Este martes 3 de octubre pasé por el mismo local donde habitualmente compro el desayuno cuando no lo llevo hecho desde casa, y volví a notar que el precio había aumentado.
En cosa de un mes, la misma empanada incrementó su costo tres veces, pasando de 2000 hasta 3500 bolívares, sin que mediara un escándalo de clientes ni el aviso apenado de los dueños.
Sobre el cartel donde anuncian las comidas volvieron a colocar varios parches con el nuevo precio de todo, pero a la vez con la previsión de no fijarlos demasiado para cuando haya que cambiarlos otra vez, como si estuviéramos ya resignados a una competencia inflacionaria en la que se ha perdido la compasión y el asombro.
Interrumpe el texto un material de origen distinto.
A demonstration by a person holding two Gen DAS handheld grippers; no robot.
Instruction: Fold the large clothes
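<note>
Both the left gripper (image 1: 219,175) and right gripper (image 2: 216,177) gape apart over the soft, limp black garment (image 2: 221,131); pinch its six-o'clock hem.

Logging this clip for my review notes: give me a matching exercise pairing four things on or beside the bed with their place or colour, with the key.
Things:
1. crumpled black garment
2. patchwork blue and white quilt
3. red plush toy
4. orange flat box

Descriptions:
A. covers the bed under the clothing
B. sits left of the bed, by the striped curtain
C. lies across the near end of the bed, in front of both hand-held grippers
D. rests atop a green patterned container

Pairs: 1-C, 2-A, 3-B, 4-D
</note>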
Cada vez que pago en aquel lugar, me acuerdo de las veces que me dije “¿y cuándo tocaremos fondo?”, sintiendo que vivimos la penitencia de estar cayendo siempre, aburridos de esperar sin caer, experimentando un vacío sin fin que se ha vuelto un modo de vida tan cotidiano como el ingenio de no dejarnos morir de hambre.
¿Qué si no siento rabia por todo esto? Pues claro que sí. Y peor cuando pienso que somos rehenes de errores por defecto de funcionarios bien o mal intencionados, de políticas rosqueadas hasta el desgaste, vulnerabilidades económicas, inflación, especulación y el chantaje de una pandilla de ambiciosos que nos quieren ahogar con sanciones financieras “hasta que Maduro se vaya”.
Me alarma que este problema se agudiza y que desde el gobierno las medidas para aplacarlas se demoran con un peligro temerario, dejando que se dibujen distorsiones increíbles como la de los cauchos, que por ejemplo en siete meses, uno de tipo “rin 14” haya pasado de 145.000 hasta casi dos millones, sin que todas las utilidades de un año trabajado alcancen para resolver el lujo de no andar a pie.
¿Acaso atajaremos el problema económico hasta que los ministros y dirigentes compren su desayuno y paguen sus propios cauchos?
A estos dos ejemplos puntuales, se añaden los costes de matrícula y mensualidades en los colegios privados y universidades, que son uno de los tantos tormentos de casi todos los hogares del país, sin dejar a un lado la odisea de poder comprar tranquilos en el mercado sin atormentar a Dios o a una mamá ajena cuando hacemos recuento de un cartón de huevos que supera los 34.000 bolívares, la harina de trigo por encima de los 16.000, el papelón a precio de lujo, los tomates con ínfulas de importados o el asombro de la carne que pareciera la traen picadita en bandejas desde Nueva Zelanda.
El problema económico es sin exageración el tema más comentado entre la gente, incluso, superando el renglón de la inseguridad, porque la especulación nos quita a todos y todos los días, lo que no alcanzan a quitarnos todos los ladrones juntos en una epopeya de robos callejeros en 24 horas continuas de asaltos durante todo el año.
Entre los escándalos más mencionados de nuestra cotidianidad está el del queso, cuyo valor aumenta con la eficacia de una fórmula de capricho y dólar negro, como si lo trajeran importado con divisas, pero que la gente sigue comprando ahora a razón de centenares de gramos, ya que dejar de comer no es una alternativa cuando tenemos la esperanza de estar vivos para cuando la calma llegue por fin y sin recetas neoliberales.